2024 Audited Annual Report & Accounts and AGM

The FY 2024 audit remains ongoing - the process is significantly advanced and, once concluded, Savannah will publish its 2024 audited annual report and accounts. The Company is currently running rigorous and thorough audit tender processes for both the Group and its Nigerian subsidiaries. The current expectation is that a 'Big 4' firm will be appointed for the Nigerian subsidiaries working alongside an experienced mid-tier firm in the UK for the Company and Group. BDO LLP, the current auditor, has notified the Company of their intention to resign as auditor shortly after completion of the 2024 audit. 
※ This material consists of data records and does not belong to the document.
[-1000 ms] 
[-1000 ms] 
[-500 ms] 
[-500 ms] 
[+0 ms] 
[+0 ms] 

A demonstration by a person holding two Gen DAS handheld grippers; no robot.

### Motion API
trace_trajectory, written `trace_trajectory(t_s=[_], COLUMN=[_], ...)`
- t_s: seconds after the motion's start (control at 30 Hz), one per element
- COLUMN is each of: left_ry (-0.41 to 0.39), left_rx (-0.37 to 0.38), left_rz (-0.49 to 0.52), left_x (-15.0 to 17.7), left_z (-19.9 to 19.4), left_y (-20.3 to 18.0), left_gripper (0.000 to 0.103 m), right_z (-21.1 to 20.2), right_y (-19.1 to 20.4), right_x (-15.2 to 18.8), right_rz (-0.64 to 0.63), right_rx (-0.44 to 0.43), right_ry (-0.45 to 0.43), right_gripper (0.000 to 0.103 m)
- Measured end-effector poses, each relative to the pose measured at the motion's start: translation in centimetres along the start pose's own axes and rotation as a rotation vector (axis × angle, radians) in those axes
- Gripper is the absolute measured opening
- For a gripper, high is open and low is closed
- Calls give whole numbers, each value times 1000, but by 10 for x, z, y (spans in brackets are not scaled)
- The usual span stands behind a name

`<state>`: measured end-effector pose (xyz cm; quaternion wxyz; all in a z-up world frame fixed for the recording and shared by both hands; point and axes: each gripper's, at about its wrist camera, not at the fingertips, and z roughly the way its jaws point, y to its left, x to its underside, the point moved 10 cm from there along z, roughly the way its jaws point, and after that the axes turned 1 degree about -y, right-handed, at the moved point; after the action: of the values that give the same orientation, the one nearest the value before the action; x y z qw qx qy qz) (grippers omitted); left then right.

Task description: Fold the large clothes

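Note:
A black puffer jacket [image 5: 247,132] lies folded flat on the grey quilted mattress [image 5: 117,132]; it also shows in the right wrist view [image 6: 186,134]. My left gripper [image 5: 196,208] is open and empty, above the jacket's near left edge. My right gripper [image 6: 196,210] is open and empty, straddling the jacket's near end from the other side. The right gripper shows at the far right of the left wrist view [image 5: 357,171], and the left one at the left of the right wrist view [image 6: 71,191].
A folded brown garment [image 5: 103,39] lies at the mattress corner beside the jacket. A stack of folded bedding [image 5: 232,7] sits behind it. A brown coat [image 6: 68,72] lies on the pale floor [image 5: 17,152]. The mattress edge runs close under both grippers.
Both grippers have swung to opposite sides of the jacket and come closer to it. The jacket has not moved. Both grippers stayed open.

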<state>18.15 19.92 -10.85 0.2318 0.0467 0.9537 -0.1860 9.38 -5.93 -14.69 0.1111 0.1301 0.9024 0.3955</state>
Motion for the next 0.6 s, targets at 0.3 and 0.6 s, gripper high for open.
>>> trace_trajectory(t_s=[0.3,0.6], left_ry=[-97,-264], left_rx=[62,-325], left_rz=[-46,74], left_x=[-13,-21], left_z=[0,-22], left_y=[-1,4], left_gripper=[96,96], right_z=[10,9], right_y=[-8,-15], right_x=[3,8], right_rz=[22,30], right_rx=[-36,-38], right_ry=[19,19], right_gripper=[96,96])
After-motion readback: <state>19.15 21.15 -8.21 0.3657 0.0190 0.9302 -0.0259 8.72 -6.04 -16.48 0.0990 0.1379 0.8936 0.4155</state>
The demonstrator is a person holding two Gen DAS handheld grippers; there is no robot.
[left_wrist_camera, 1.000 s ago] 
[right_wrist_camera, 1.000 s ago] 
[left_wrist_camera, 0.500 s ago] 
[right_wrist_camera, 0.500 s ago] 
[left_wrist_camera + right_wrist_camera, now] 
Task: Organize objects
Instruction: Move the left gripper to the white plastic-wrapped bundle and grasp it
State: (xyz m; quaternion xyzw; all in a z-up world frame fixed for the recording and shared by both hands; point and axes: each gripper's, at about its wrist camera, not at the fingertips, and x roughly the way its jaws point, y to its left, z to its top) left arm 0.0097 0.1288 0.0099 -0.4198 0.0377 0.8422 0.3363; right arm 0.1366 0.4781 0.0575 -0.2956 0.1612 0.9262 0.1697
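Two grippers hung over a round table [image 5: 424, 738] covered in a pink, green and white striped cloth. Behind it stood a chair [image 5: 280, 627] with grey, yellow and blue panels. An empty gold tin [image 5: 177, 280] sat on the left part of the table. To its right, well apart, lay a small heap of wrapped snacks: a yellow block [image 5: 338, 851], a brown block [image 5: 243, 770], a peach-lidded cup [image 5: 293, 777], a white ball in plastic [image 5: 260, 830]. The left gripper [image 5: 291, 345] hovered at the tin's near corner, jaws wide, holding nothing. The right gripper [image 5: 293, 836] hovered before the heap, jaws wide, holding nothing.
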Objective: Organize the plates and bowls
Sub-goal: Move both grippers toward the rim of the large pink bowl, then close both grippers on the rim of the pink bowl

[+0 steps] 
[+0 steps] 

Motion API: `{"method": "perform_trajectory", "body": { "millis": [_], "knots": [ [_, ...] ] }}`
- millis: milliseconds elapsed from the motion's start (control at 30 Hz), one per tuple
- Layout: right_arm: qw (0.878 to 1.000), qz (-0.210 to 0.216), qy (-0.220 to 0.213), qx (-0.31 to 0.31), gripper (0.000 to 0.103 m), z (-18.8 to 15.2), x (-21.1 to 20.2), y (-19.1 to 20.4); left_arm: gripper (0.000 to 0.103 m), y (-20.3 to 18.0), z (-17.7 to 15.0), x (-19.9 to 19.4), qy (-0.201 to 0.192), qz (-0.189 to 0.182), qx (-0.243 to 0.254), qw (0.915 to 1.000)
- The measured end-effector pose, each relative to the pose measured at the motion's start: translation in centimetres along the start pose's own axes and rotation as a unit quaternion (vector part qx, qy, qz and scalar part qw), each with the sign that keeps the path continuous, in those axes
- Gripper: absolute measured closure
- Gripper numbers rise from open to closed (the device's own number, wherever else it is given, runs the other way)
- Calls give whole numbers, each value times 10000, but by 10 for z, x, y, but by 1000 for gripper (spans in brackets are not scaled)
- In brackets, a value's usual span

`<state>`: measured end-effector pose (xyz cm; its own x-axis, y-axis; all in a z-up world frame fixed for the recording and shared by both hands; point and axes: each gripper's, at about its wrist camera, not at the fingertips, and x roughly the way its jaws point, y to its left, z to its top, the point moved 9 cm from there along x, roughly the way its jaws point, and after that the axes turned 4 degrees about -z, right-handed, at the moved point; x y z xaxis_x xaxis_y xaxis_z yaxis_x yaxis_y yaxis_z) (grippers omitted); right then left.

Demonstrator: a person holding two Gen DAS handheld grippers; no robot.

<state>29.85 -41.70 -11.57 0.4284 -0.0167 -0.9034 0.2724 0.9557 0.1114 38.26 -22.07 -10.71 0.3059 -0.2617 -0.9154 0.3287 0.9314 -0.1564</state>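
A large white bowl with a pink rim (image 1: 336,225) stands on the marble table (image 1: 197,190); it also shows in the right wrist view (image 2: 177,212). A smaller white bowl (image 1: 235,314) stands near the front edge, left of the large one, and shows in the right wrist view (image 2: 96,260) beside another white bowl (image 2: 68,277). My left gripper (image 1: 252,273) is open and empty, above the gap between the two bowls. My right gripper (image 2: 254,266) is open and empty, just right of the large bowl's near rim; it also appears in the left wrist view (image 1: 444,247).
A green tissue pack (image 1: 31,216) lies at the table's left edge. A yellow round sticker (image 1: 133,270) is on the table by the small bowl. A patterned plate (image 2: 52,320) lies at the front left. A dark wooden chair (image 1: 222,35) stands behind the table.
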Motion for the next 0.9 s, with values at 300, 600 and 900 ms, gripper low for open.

The AGM will be held at 9.00 a.m. (BST) on Monday, 30 June 2025 at 40 Bank Street, London, E14 5NR. Details on how to submit your proxy vote are set out in the section of the Notice of AGM headed "Voting Arrangements - Action to be taken". A separate General Meeting will be called to approve, inter alia, the 2024 Audited Annual Report.

 

 

For further information, please refer to the Company's website www.savannah-energy.com or contact:

Savannah Energy +44 (0) 20 3817 9844

Andrew Knott, CEO

Nick Beattie, CFO

Sally Marshak, Head of IR & Communications

 

Strand Hanson (Nominated Adviser) +44 (0) 20 7409 3494

James Spinney

Ritchie Balmer

Rob Patrick

 

Cavendish Capital Markets Ltd (Joint Broker) +44 (0) 20 7220 0500

Derrick Lee

Tim Redfern

 

Panmure Liberum Limited (Joint Broker) +44 (0) 20 3100 2000

Scott Mathieson

James Sinclair-Ford

 

Camarco +44 (0) 20 3757 4983

Billy Clegg

Owen Roberts

Violet Wilson

 

This announcement contains inside information for the purposes of Article 7 of the Market Abuse Regulation (EU) 596/2014 as it forms part of UK domestic law by virtue of the European Union (Withdrawal) Act 2018, as amended ("MAR").

Dr Christophe Ribeiro, Savannah's VP Technical, has reviewed and approved the release of this Reserves and Resources update in relation to Savannah's oil and gas assets in this regulatory announcement in his capacity as a qualified person under the AIM Rules. Dr Ribeiro is a qualified petroleum engineer with over 20 years' experience in the oil and gas industry. He holds an MSc in Geophysics from the Institut de Physique du Globe de Paris and an MSc in Petroleum Engineering and a PhD in Reservoir Geophysics from Heriot-Watt University. Dr Ribeiro is a member of the European Association of Geoscientists and Engineers (EAGE) and Society of Petroleum Engineers (SPE).

About Savannah Energy: 

Savannah Energy PLC is a British independent energy company focused around the delivery of Projects that Matter in Africa.

 

Footnotes

1. Internal management estimates assume an increase in the rate of cash collections in relation to historical receivables, an average oil price of US$65.88 per barrel for 2025 and US$67.52 for 2026, completion of the SIPEC Acquisition and the receipt of legacy payments in Nigeria.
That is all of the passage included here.